What is a financial plan?

A financial plan is an in-depth assessment of your current financial situation and outlook that factors in your cash flow, savings, investments, and debt to provide strategies to help you meet your short-term and long-term goals.

The financial planning process is an ongoing one that requires time and dedication. You can create your own plan or you can hire a financial advisor to make one for you. If you go the latter route, it’s smart to work with a certified financial planner (CFP).

What are the basics of financial planning?

Some of the fundamentals of financial planning are building an emergency savings fund, budgeting, paying down debt, and saving for retirement.

These are important areas of your financial life that can serve as a great starting point for a financial plan.

What Is the difference between a financial advisor and planner?

A financial planner is a type of financial advisor who provides a holistic financial plan for clients based on their current situation and personal finances to help them reach their goals.

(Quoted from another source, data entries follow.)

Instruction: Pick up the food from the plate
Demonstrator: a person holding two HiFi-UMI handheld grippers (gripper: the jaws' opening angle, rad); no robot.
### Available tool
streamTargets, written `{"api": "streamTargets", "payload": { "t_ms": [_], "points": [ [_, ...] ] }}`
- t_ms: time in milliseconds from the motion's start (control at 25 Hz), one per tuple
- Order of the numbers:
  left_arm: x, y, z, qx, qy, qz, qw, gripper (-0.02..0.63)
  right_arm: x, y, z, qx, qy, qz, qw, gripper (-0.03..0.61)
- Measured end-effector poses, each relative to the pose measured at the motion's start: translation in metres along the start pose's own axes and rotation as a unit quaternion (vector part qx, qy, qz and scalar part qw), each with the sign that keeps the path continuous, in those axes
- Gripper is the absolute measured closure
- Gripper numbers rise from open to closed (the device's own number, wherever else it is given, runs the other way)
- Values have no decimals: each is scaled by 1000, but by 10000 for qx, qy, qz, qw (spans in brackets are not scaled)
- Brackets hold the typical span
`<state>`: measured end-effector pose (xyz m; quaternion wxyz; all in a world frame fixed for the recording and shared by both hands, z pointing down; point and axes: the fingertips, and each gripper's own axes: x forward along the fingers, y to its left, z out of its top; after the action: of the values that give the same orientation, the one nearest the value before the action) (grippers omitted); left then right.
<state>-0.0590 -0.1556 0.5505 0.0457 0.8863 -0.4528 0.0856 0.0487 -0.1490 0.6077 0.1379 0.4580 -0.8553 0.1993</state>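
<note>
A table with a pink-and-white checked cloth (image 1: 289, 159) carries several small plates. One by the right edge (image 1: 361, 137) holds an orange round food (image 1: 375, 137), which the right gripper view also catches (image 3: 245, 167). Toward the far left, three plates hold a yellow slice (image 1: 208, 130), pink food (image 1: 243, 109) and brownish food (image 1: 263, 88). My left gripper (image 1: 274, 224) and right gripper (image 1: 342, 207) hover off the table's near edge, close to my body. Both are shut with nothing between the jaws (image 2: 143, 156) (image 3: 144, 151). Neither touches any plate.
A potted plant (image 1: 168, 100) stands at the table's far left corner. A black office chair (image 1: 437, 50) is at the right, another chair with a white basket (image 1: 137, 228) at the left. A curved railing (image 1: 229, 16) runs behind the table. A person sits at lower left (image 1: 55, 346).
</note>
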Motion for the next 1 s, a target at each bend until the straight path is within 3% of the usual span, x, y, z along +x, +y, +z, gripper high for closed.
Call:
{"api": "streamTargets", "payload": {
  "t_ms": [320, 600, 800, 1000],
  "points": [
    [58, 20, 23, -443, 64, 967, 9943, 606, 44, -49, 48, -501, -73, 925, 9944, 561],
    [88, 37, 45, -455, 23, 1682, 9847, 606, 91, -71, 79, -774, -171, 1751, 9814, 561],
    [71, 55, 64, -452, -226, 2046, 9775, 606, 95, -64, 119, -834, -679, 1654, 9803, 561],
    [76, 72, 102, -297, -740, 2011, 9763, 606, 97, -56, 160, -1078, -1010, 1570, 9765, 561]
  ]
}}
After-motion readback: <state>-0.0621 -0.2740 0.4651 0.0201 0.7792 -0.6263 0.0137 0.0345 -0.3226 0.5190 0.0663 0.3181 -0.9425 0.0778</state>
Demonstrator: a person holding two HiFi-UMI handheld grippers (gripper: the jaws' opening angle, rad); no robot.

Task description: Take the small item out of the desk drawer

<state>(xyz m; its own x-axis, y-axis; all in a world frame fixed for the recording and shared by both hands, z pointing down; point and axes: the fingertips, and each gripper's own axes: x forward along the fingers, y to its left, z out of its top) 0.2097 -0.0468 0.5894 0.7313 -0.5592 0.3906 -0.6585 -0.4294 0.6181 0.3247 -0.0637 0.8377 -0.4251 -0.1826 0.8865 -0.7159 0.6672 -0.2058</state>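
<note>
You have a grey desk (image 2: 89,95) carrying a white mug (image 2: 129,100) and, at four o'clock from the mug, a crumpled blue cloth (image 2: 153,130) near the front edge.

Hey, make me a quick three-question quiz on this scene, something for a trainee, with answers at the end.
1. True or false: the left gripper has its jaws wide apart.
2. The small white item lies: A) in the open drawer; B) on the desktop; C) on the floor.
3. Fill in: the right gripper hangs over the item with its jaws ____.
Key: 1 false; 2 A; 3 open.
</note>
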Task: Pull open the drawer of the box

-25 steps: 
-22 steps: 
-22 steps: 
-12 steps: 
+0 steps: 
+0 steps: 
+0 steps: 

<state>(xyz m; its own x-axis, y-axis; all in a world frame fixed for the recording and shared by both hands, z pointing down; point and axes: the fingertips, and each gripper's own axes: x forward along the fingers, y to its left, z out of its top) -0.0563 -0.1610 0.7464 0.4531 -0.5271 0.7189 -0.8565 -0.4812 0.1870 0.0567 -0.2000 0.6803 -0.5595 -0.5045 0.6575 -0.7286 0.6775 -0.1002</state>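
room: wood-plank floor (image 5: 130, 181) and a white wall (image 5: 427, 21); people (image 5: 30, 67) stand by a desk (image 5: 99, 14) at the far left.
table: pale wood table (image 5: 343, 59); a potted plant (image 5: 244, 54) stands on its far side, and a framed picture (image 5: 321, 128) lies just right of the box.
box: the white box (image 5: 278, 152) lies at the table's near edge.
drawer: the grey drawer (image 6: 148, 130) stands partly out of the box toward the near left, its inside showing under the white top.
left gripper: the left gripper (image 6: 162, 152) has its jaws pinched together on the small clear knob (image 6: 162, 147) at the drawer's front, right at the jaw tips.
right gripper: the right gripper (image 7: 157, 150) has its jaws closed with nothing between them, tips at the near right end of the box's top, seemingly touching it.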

Meanwhile, there are several different types of financial advisors that can provide a variety of services to help clients manage their money such as investment advisors.

How much does a financial plan cost?

According to a Kitces survey of financial advisors, the average financial plan costs $2,400. The cost can vary based on the services a financial planner offers and their fee structure.

Some advisors charge a flat hourly, annual, or per-plan fee, while others who help with your investment strategy may charge a percentage of your assets under management.